A couple of days ago, I promised that I would offer some suggestions aimed at resolving the feature creep challenge within Extension.
Summarizing my earlier remarks, I believe the longstanding Extension penchant for improvisation has been both a good and bad thing — good in the sense that it’s enabled us to bring our vast sources to bear over long stretches of time on seemingly intractable problems, such as the boll weevil; bad in the sense that our yen for winging it has tended to contribute to organizational feature creep.
And this feature creep, in turn, has contributed to a murky organizational vision and public image.
So what do we do about it? We do what Palm Pilot has done: we construct a wooden block — mentally speaking, that is — a block that will help us define who we are and, equally important, who we are not.
We do nothing less than creep-proof our features —and with it our organizational mission and our public image.
Granted, this requires some organizational navel-gazing — something we in Alabama have been doing as part of our marketing efforts.
So what defines our wooden block? We believe it can be explained in two words: Working Knowledge. This short phrase summarizes the mission of the Alabama Cooperative Extension System during the last century.
Since the early 20th century, we have empowered people through working knowledge. To one degree or another, every Extension educator throughout our history has empowered his or her clients by providing not just knowledge but knowledge with a practical understanding — working knowledge that enables them to improve their lives or livelihood in some meaningful way, whether tangible or intangible.
In a manner of speaking, our wooden block is the Tuskegee farm demonstration wagon, commonly known as the Jesup Wagon, which was equipped by Booker T. Washington and George Washington Carver and sent to far-flung regions of the state to reach farmers who, for whatever reason, were not attending Washington’s annual farm conferences.
In equipping these demonstration wagons, Washington and Carver evinced an intuitive understanding of the working knowledge concept. They didn’t equip these wagons with leather-bound transcripts of classroom lecturers but with simple items of immediate practical benefit to farmers — items such as a cream separator, a milk tester, a revolving hand churn, a one-horse steel power and a cultivator.
The movable school became a form of working knowledge on wheels.

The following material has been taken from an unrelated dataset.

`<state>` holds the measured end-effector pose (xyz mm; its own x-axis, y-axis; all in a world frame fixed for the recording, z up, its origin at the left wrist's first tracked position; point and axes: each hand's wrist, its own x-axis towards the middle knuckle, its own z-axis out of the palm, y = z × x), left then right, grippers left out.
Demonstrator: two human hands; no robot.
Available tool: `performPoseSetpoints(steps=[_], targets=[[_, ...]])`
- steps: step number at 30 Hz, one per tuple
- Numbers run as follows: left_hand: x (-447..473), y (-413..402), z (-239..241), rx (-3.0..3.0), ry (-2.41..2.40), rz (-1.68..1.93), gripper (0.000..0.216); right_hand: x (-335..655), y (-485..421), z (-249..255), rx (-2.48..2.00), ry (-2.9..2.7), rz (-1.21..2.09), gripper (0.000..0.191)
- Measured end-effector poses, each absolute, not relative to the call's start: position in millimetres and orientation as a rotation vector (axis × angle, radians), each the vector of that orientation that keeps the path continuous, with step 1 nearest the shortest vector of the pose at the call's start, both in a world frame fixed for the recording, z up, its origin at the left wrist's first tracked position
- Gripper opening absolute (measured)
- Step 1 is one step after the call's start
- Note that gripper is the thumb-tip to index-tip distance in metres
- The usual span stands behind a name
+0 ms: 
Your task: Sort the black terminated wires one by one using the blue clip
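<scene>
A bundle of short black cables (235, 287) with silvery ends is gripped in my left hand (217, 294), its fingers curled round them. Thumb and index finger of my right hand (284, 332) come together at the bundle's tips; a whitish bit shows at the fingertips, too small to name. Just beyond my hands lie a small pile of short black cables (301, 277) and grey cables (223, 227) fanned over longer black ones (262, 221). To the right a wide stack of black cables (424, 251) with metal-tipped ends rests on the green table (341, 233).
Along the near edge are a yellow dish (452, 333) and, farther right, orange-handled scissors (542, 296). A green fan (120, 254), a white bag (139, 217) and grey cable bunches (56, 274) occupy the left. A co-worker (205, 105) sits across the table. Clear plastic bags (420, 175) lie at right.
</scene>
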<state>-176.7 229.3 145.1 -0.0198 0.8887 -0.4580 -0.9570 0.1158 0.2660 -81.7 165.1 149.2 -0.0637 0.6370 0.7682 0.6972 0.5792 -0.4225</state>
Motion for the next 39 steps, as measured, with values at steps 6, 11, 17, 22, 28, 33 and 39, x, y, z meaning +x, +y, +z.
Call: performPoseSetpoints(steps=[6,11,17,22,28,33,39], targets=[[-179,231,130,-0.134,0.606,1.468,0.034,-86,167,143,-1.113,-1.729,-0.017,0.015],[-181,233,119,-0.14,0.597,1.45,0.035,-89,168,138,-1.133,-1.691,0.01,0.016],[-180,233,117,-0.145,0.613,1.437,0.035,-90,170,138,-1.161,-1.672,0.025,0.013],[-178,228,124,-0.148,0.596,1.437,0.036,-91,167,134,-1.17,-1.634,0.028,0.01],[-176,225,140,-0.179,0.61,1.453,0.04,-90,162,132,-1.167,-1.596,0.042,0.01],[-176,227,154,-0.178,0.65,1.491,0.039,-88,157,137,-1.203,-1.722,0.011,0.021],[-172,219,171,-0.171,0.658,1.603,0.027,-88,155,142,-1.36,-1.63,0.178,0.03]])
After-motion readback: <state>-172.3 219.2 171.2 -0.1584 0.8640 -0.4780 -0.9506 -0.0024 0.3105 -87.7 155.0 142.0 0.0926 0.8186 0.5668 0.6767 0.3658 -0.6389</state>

Yes, the working knowledge concept is only that — a concept — though we do believe it is one with the potential of providing our employees with much-needed organizational clarity.
We consider it an effective standard for guarding against feature creep.
Every outreach effort, whether it involves a twitter or a blog, a field day or a workshop, a publication or a television appearance should be predicated on this question: Does it advance working knowledge? Does it enable our clients to improve their lives or livelihoods — or those of their families — in some meaning way?